When play did restart, 35 minutes late on the scheduled fourth day, only 19 legitimate deliveries were bowled before Manchester-type murk and drizzle effectively killed off the match, despite another heroic burst from Foster when play resumed in midafternoon, which gave him the splendid figures of 18-4-42-4.

England's request for an extra day was refused that night, despite the three clear days after the end of the match before the third Test was due to start in Karachi. So although Gooch's 65 off 74 balls out of 106 for 2 at lunch from the 24 overs bowled in two hours set the right attacking note, the loss of four quick wickets after lunch meant that England could not give themselves any more than 44 overs in which to bowl Pakistan out.

The home side naturally did not attempt to score the 239 they needed for victory, and the only notable feature after lunch was that both the England declaration and the end of the match took place in the middle of drinks intervals. Quite contrary to the rules, the umpires pulled up stumps at the start of the last 20 overs, apparently having been given permission by Javed, who, it must be said, was in the thick of things like a flash off the field from the end of the second day onwards.

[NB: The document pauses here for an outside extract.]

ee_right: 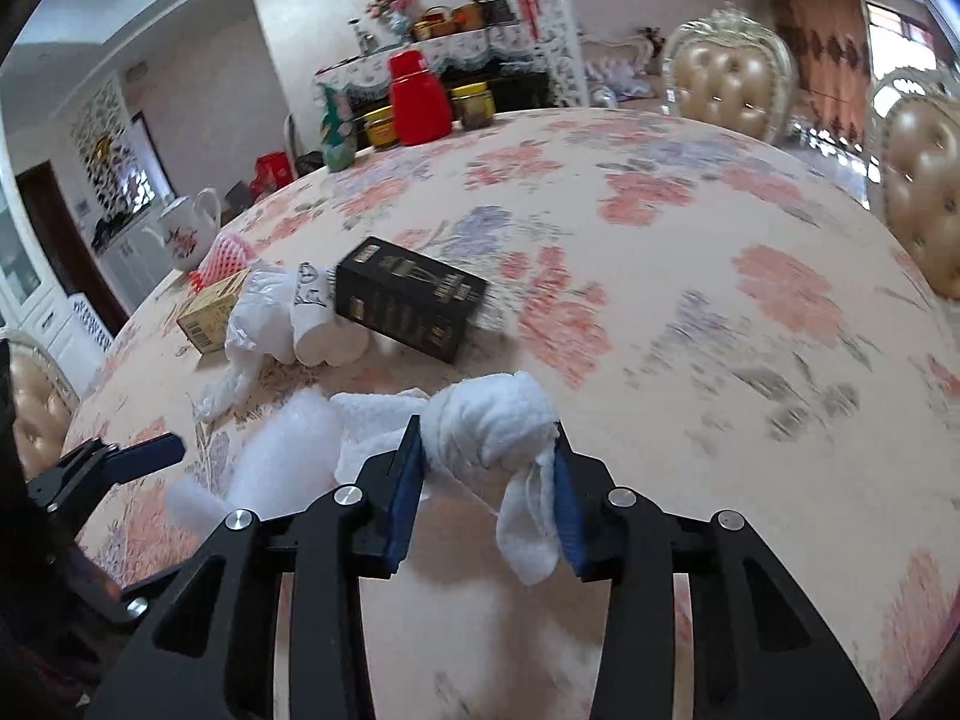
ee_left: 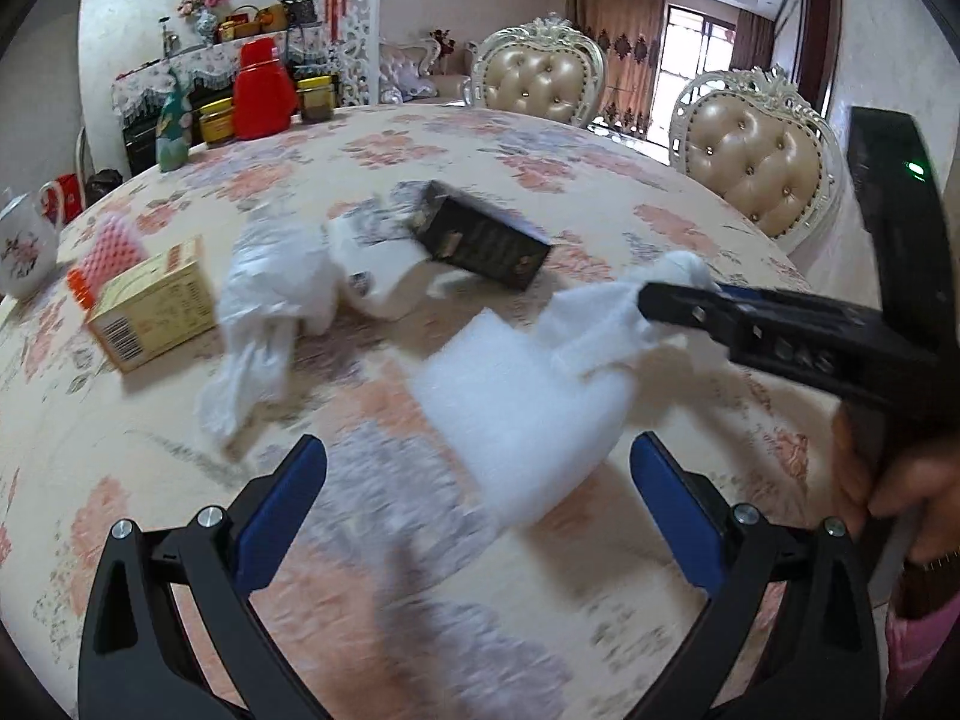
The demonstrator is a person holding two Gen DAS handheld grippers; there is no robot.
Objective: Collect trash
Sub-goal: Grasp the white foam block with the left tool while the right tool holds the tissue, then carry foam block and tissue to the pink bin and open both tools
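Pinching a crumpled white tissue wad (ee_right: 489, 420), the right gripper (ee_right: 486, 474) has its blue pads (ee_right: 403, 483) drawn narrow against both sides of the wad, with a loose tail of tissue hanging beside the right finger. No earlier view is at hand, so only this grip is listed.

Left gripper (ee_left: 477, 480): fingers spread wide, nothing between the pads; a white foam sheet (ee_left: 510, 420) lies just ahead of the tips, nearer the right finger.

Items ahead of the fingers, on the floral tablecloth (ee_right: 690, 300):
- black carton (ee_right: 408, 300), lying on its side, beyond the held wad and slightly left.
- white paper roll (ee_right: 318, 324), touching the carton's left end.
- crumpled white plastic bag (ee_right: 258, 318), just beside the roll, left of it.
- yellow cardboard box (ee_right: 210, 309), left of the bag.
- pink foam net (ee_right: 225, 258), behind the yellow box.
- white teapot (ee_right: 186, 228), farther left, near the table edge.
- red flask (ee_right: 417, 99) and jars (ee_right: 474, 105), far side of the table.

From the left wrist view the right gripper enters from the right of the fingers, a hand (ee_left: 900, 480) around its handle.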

The closing sentence of the players' statement says it all. The incident was sad for cricket, but the enforced solution even sadder.

Test Notes

  • Chris Broad, playing in his 16th match, scored his fourth Test century (first against Pakistan). It was his first hundred in first-class cricket since his 112 in the fourth Test against Australia at Melbourne in 1986-87.

  • Pakistan's total of 191 was their lowest in a home Test against England (previously 199, Karachi, 1972-73).

  • Aamer Malik, who made his Test debut in this match, is one of three players to score a century in each innings on first-class debut. Aamer, 25 in January, hit 132 not out and 110 for Lahore A v Railways at Lahore in 1979-80. The other batsmen to achieve this feat were A. R. Morris (NSW v Qld, Sydney, 1940-41) and N. J. Contractor (Gujarat v Baroda, Baroda, 1952-53).

  • Abdul Qadir was playing in his 50th Test.